WORK REQUEST:
What you return must match the data exactly, line for line.

(Beginning of SUPPLIED MATERIAL)

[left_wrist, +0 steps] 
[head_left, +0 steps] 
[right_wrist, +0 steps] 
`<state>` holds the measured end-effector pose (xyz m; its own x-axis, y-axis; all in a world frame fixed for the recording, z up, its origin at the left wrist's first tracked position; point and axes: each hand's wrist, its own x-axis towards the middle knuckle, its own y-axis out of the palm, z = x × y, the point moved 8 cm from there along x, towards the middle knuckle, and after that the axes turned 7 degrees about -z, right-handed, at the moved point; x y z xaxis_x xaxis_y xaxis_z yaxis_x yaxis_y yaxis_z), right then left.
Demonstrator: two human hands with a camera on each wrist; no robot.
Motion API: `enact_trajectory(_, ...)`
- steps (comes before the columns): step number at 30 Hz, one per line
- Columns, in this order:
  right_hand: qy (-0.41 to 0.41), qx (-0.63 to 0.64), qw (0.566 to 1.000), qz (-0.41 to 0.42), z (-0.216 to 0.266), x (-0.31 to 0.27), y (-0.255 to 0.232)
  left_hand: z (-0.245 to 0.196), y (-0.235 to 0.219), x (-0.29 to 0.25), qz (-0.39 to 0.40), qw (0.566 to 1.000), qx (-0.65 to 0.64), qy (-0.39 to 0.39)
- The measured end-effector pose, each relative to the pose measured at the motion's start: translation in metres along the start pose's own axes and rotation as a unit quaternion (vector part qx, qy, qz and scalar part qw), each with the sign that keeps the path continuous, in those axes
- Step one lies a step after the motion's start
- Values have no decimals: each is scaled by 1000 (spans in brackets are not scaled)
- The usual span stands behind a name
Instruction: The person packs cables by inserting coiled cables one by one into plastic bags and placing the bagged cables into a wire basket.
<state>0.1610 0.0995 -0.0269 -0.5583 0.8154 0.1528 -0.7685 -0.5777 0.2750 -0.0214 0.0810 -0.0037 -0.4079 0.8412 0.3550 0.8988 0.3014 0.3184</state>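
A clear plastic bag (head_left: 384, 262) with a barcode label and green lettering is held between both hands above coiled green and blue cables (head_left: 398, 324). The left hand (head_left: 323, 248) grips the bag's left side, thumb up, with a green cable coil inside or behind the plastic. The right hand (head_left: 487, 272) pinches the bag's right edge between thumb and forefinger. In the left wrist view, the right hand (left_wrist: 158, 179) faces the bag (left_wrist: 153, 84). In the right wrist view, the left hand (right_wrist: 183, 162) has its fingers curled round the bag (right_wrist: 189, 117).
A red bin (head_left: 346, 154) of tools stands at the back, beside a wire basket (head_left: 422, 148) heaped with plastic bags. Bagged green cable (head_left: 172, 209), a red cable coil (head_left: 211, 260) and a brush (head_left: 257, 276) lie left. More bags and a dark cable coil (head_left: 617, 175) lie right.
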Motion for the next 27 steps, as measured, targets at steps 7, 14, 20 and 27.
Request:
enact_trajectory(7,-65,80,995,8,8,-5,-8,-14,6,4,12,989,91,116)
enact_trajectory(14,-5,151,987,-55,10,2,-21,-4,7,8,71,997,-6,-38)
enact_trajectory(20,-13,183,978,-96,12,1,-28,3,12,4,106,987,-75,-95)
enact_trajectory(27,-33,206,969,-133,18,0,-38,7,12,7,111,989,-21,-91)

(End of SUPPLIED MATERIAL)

SOLUTION FOR THIS TASK:
[left_wrist, +0 steps] 
[head_left, +0 steps] 
[right_wrist, +0 steps] 
`<state>` holds the measured end-effector pose (xyz m; its own x-axis, y-axis; all in a world frame fixed for the recording, z up, its origin at the left wrist's first tracked position; point and axes: each hand's wrist, its own x-axis towards the middle knuckle, its own y-axis out of the palm, z = x × y, the point moved 8 cm from there along x, towards the middle knuckle, and after that the axes turned 7 degrees about -z, right-handed, at the moved point; x y z xaxis_x xaxis_y xaxis_z yaxis_x yaxis_y yaxis_z), right then left.
Demonstrator: two human hands with a camera on each wrist; no robot.
Motion API: `enact_trajectory(_, ...)`
- steps (comes before the columns): step number at 30 Hz, one per line
- Columns, in this order:
  right_hand: qy (-0.41 to 0.41), qx (-0.63 to 0.64), qw (0.566 to 1.000), qz (-0.41 to 0.42), z (-0.216 to 0.266), x (-0.31 to 0.27), y (-0.255 to 0.232)
  left_hand: z (-0.245 to 0.196), y (-0.235 to 0.219), x (-0.29 to 0.25), qz (-0.39 to 0.40), qw (0.566 to 1.000), qx (-0.65 to 0.64), qy (-0.39 to 0.39)
- The measured end-effector pose, each relative to the pose measured at the motion's start: translation in metres along the start pose's own axes and rotation as a unit quaternion (vector part qx, qy, qz and scalar part qw), each with the sign that keeps the path continuous, in those axes
- Step one lies a step after the motion's start
- Values have no decimals: each is scaled by 1000 (spans in brackets are not scaled)
- The usual span stands behind a name
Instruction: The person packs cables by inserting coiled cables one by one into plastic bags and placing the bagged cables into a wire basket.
<state>0.1610 0.0995 -0.0269 -0.5583 0.8154 0.1528 -0.7685 -0.5777 0.2750 -0.0214 0.0810 -0.0037 -0.4079 0.8412 0.3550 0.8988 0.3014 0.3184</state>
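A clear plastic bag (head_left: 384, 262) with a barcode label and green lettering is held between both hands above coiled green and blue cables (head_left: 398, 324). The left hand (head_left: 323, 248) grips the bag's left side, thumb up, with a green cable coil inside or behind the plastic. The right hand (head_left: 487, 272) pinches the bag's right edge between thumb and forefinger. In the left wrist view, the right hand (left_wrist: 158, 179) faces the bag (left_wrist: 153, 84). In the right wrist view, the left hand (right_wrist: 183, 162) has its fingers curled round the bag (right_wrist: 189, 117).
A red bin (head_left: 346, 154) of tools stands at the back, beside a wire basket (head_left: 422, 148) heaped with plastic bags. Bagged green cable (head_left: 172, 209), a red cable coil (head_left: 211, 260) and a brush (head_left: 257, 276) lie left. More bags and a dark cable coil (head_left: 617, 175) lie right.
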Motion for the next 27 steps, as measured, targets at steps 7, 14, 20 and 27.
Request:
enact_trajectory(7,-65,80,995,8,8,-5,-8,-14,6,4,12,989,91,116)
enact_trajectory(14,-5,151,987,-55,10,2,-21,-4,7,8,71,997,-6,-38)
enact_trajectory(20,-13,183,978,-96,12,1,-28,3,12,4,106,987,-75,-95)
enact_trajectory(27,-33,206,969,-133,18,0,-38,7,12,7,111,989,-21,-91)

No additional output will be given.